[EXERCISE MATERIALS]

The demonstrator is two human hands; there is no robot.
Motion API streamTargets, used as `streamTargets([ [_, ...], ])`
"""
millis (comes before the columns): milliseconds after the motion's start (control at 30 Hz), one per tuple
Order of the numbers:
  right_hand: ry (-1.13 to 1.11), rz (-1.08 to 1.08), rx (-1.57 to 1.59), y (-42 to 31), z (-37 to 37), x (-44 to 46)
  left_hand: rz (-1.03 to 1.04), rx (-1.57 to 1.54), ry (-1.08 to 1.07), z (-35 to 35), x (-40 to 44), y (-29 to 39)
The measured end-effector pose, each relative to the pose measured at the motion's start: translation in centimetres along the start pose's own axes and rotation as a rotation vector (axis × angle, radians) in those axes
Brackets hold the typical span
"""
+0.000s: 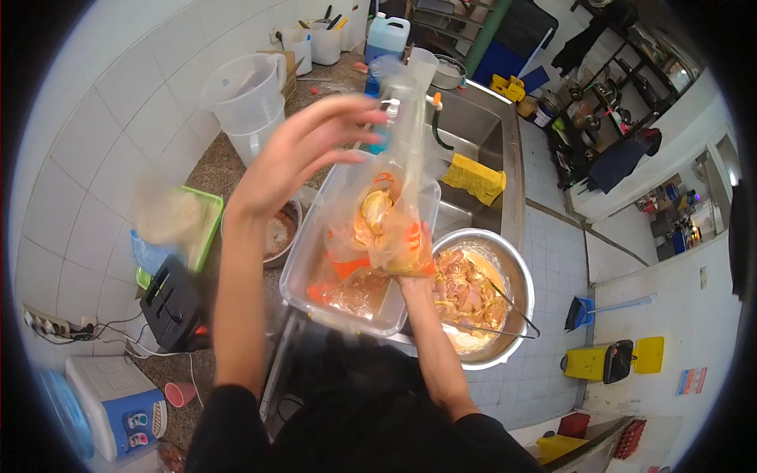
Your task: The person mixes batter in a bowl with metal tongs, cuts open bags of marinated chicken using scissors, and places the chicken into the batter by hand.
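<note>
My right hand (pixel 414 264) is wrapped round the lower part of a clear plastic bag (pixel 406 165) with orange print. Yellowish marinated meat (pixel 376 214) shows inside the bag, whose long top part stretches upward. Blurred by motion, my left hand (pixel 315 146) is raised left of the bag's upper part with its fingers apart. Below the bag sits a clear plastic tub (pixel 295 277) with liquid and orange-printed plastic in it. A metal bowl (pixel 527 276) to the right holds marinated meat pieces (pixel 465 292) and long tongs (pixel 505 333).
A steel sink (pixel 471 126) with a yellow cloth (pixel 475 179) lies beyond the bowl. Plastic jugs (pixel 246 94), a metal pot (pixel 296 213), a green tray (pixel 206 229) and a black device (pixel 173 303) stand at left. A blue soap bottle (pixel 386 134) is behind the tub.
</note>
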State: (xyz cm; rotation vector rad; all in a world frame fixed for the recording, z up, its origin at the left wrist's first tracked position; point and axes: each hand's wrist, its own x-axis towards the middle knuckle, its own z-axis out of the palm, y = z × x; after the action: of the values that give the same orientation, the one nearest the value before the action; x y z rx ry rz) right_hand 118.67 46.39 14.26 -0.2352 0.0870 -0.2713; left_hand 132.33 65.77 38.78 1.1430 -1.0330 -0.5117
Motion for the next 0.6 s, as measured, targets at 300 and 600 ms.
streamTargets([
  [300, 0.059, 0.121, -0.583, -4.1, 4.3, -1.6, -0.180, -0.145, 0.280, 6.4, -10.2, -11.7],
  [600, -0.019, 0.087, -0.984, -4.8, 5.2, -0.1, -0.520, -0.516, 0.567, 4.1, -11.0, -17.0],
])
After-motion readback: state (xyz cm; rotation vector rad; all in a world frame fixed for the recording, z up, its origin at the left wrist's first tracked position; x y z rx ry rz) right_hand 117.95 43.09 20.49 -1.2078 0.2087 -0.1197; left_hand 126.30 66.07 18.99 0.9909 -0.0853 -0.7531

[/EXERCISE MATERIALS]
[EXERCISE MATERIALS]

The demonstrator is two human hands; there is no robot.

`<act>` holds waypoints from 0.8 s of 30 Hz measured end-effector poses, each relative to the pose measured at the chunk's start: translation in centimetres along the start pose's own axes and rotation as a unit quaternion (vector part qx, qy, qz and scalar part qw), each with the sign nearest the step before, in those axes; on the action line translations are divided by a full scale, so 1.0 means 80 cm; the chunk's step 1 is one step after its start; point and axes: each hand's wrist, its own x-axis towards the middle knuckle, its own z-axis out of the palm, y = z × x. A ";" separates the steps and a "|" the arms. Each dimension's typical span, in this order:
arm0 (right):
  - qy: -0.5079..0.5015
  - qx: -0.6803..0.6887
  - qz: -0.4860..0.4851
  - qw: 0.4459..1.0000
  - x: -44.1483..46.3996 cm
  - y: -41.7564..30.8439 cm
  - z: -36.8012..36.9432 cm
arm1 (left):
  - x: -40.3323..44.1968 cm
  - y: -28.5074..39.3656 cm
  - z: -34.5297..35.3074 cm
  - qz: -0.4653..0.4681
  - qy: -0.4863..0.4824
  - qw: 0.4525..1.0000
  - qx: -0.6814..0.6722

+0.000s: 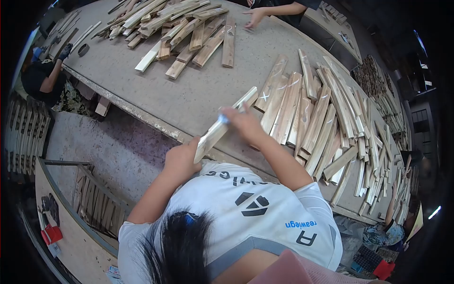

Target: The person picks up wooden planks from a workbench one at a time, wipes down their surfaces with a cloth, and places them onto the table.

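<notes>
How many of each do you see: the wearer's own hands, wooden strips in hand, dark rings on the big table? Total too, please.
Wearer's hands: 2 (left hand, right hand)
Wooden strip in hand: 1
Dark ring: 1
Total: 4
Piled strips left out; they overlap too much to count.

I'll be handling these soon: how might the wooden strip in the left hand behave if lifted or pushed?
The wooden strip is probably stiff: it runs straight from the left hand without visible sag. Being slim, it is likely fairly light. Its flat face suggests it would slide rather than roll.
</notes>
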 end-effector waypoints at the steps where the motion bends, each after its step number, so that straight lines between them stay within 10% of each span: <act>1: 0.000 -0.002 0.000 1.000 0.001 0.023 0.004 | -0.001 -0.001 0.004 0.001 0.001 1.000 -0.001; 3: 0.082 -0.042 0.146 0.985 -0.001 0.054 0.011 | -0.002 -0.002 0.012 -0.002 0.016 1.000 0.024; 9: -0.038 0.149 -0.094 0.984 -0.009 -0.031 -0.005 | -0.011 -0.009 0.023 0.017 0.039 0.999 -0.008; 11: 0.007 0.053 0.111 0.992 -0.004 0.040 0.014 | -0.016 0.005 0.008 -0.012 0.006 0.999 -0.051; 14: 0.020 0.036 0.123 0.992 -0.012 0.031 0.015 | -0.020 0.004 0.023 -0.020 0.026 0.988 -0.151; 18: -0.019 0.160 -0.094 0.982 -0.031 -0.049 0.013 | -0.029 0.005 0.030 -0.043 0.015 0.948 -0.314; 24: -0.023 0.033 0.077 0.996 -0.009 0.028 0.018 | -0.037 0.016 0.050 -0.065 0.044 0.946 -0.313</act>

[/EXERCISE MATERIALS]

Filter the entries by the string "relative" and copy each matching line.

The measured end-effector pose, each relative to the pose measured at the motion's start: translation in centimetres along the start pose's own axes and rotation as a rotation vector (axis × angle, radians) in those axes
`<act>` holds waypoints from 0.8 s of 30 Hz measured end-effector poses, each relative to the pose measured at the chunk's start: translation in centimetres along the start pose's own axes and rotation as a unit quaternion (vector part qx, qy, qz and scalar part qw), each with the sign nearest the step before, in those axes; on the action line translations are divided by a full scale, so 1.0 means 80 cm; the chunk's step 1 is one step after its start; point and axes: each hand's wrist, its own x-axis towards the middle knuckle, its own z-axis out of the palm, y = z × x. A ";" separates the steps and a "|" the arms. Each dimension's typical span, in this order:

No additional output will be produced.